DATA EXTRACT |
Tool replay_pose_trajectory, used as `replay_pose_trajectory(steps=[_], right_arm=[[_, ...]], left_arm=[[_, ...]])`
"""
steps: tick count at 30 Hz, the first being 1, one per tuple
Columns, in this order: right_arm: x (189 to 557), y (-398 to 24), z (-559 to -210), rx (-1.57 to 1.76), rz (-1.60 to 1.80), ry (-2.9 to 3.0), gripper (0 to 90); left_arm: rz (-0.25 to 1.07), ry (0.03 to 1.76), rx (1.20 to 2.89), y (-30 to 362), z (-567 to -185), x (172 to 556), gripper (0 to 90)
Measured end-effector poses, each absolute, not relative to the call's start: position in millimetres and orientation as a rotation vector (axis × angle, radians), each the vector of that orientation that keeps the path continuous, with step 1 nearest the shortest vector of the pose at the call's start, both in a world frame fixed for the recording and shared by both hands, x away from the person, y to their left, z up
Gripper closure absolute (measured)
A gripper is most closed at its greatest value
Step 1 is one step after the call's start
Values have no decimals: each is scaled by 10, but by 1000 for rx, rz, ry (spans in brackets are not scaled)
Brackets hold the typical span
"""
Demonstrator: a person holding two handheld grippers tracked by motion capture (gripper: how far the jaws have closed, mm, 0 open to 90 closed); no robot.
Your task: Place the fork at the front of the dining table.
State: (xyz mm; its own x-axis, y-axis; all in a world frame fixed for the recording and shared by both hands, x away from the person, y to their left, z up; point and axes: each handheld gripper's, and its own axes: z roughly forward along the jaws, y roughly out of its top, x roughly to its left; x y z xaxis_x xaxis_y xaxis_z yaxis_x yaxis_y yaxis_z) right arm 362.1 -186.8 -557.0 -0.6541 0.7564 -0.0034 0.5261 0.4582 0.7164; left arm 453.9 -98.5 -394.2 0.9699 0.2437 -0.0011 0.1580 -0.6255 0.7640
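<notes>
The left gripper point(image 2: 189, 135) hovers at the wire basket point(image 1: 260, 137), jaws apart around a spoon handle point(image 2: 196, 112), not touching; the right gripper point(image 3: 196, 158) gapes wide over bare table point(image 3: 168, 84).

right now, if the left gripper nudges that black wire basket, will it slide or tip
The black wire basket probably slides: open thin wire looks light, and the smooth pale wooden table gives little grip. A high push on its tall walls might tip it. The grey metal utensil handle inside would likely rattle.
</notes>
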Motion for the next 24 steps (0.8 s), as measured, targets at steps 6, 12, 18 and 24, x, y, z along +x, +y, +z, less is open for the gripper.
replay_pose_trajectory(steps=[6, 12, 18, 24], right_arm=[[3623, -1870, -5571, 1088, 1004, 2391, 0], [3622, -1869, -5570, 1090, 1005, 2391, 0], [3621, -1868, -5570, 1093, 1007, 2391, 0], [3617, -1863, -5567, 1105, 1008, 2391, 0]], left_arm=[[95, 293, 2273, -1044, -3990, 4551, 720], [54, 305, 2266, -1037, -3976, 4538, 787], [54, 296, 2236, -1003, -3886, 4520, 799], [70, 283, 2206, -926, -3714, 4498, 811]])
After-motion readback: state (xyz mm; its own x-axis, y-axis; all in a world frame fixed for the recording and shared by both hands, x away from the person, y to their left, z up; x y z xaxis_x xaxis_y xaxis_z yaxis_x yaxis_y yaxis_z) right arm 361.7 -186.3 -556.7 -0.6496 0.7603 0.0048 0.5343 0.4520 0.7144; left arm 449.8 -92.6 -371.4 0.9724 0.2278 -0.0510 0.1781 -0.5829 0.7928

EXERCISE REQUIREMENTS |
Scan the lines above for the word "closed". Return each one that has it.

ANSWER TO THE EXERCISE |
A gripper is most closed at its greatest value
Demonstrator: a person holding two handheld grippers tracked by motion capture (gripper: how far the jaws have closed, mm, 0 open to 90 closed); no robot.

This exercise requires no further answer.